Рыцарство считалось универсальным орденом всех христианских рыцарей, транснациональной организацией, объединенной общей идеей, так же, как в недалеком прошлом марксизм являлся учением рабочих всех стран. Рыцарство являлось военным союзом, в котором все рыцари полагались собратьями по оружию, хотя Фруассар, французский хронист и поэт XIV столетия, исключил из общего списка испанцев и немцев как недостаточно культурных и куртуазных.

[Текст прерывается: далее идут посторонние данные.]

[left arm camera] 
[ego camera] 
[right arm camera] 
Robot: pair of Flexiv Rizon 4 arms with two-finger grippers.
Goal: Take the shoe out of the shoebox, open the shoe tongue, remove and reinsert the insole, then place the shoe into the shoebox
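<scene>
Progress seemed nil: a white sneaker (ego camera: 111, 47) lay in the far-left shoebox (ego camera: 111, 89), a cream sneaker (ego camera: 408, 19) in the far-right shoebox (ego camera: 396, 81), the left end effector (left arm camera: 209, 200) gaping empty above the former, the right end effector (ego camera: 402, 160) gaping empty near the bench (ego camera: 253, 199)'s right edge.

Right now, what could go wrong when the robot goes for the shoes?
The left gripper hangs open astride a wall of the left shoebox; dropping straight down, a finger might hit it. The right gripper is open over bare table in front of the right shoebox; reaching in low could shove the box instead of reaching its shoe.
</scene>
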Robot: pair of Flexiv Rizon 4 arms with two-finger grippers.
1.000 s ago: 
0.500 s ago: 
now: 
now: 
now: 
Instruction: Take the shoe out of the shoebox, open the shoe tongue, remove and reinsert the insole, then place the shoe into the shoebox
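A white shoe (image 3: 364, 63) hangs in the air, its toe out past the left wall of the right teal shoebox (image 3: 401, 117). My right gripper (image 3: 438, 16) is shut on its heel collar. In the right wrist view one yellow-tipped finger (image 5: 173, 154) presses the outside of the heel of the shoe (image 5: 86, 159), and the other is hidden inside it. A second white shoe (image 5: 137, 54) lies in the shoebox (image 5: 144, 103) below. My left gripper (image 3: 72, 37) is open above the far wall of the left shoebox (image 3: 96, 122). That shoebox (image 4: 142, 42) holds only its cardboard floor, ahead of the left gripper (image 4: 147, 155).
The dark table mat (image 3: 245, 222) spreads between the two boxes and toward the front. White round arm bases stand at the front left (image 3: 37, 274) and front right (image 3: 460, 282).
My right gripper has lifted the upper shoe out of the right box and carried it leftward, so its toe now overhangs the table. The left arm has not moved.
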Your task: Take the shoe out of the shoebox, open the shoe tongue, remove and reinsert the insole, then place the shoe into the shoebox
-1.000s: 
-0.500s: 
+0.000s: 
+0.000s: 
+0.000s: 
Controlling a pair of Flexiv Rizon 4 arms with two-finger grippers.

Выполняя свое предназначение в жизни, «рыцарь обязан, – как писал в XII веке английский теолог Иоанн Салисберийский, – проливать кровь за братьев своих и отдавать за них, если потребуется, саму жизнь». Многие рыцари были готовы к этому, хотя, вероятно, больше из жажды битвы, чем из стремления исполнить долг. Радость боя была, например, присуща королю Богемии Иоанну Слепому. Он участвовал во всех европейских конфликтах, а в мирное время не пропускал ни единого проводившегося поблизости рыцарского турнира и в одном из них получил ранение, приведшее к слепоте. Впрочем, по словам подданных Иоанна, его покарал Господь, но не за то, что король снес в Праге старую синагогу, а за то, что его обуяла жадность после того, как в ее фундаменте он нашел клад и, по совету германских рыцарей, разорил гробницу святого Адальберта в Пражском соборе. Как союзник Филиппа VI Иоанн во главе пятисот рыцарей воевал с англичанами в Пикардии. В сражении при Креси он, хотя и ослеп к тому времени, настоял на своем участии в битве. Тогда двенадцать богемских рыцарей связали поводья коней и поместили королевского скакуна в середину. Тело Иоанна нашли среди его рыцарей, павших на поле боя, вместе со все еще связанными между собой лошадьми.
Участие в битвах для знатных людей являлось своего рода работой и, соответственно, возможностью обогатиться и стяжать себе славу. В мирное время, за неимением столкновений с внешним врагом, сражения с неприятелем заменяли рыцарские турниры. Такие турниры зародились во Франции, распространившись затем и в других европейских странах. Рыцарские турниры, поначалу считавшиеся боевой подготовкой к сражениям с неприятелем, постепенно обрели правила и, став регулярными, проявились в двух формах: поединке (когда два конных рыцаря сшибались посередине арены, стараясь ударом копья вышибить противника из седла) и схватке партий, в каждой до сорока человек. Противники сражались тупым оружием (копьями с плоскими деревянными наконечниками) или острым и в последнем случае могли получить ранение или даже лишиться жизни.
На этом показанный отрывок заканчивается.